## PROBLEM TO WORK ON
From the data that follows, print exactly the lines starting at the one containing "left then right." and ending at the one containing "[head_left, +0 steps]"; include both of them and nothing more.

↓↓↓

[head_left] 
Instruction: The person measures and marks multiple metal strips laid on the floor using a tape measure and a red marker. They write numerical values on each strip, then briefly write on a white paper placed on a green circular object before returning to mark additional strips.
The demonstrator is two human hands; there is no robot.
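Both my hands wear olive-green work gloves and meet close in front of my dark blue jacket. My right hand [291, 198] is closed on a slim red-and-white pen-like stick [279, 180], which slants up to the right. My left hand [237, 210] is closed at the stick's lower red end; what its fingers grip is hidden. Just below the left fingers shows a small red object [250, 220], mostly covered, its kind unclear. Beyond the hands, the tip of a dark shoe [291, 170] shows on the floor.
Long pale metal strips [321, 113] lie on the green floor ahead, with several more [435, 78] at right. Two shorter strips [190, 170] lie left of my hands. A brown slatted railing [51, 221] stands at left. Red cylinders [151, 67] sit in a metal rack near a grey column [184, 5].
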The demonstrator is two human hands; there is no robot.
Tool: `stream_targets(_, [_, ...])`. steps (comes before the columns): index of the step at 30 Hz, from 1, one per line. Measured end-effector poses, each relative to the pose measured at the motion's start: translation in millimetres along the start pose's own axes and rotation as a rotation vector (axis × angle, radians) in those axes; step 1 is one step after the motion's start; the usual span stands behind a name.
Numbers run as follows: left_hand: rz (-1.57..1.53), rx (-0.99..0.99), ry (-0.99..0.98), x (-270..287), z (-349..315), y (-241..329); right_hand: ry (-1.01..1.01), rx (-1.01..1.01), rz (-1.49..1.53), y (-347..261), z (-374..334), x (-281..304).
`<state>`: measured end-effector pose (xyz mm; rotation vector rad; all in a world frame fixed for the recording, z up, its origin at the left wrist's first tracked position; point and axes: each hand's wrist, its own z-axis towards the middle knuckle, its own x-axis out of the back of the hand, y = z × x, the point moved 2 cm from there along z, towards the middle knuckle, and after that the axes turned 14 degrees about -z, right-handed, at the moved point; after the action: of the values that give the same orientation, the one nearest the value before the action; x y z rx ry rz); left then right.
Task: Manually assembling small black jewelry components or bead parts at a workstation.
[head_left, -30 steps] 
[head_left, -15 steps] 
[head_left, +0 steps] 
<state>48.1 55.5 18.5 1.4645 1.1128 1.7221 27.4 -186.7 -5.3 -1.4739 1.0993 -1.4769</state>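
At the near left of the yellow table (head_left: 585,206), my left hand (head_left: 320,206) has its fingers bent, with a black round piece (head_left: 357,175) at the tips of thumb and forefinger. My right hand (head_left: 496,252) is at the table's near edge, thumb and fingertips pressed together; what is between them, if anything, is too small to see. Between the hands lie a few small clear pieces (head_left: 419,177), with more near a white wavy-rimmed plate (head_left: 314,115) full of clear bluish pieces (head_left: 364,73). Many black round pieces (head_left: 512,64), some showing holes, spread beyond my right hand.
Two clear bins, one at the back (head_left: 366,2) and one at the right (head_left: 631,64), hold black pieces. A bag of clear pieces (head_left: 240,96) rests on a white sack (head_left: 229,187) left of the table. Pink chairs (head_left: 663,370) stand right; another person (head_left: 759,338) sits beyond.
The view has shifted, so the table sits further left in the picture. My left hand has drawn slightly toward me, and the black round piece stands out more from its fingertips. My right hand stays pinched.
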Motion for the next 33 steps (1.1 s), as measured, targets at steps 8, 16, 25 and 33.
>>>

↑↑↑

## ANSWER BOX
`<state>`: measured end-effector pose (xyz mm; rotation vector rad; all in a world frame fixed for the recording, z up, its origin at the left wrist's first tracked position; point and axes: each hand's wrist, its own z-axis towards the middle knuckle, its own x-axis out of the back of the hand, y = z × x, the point moved 2 cm from there along z, towards the middle knuckle, and after that the axes turned 14 degrees about -z, right-handed, at the moved point; after the action: of the values that give the same orientation, the one nearest the value before the action; x y z rx ry rz); left then right.
Task: Manually assembling small black jewelry components or bead parts at a workstation.
[head_left, -30 steps] 
[head_left, -15 steps] 
[head_left, +0 steps] 

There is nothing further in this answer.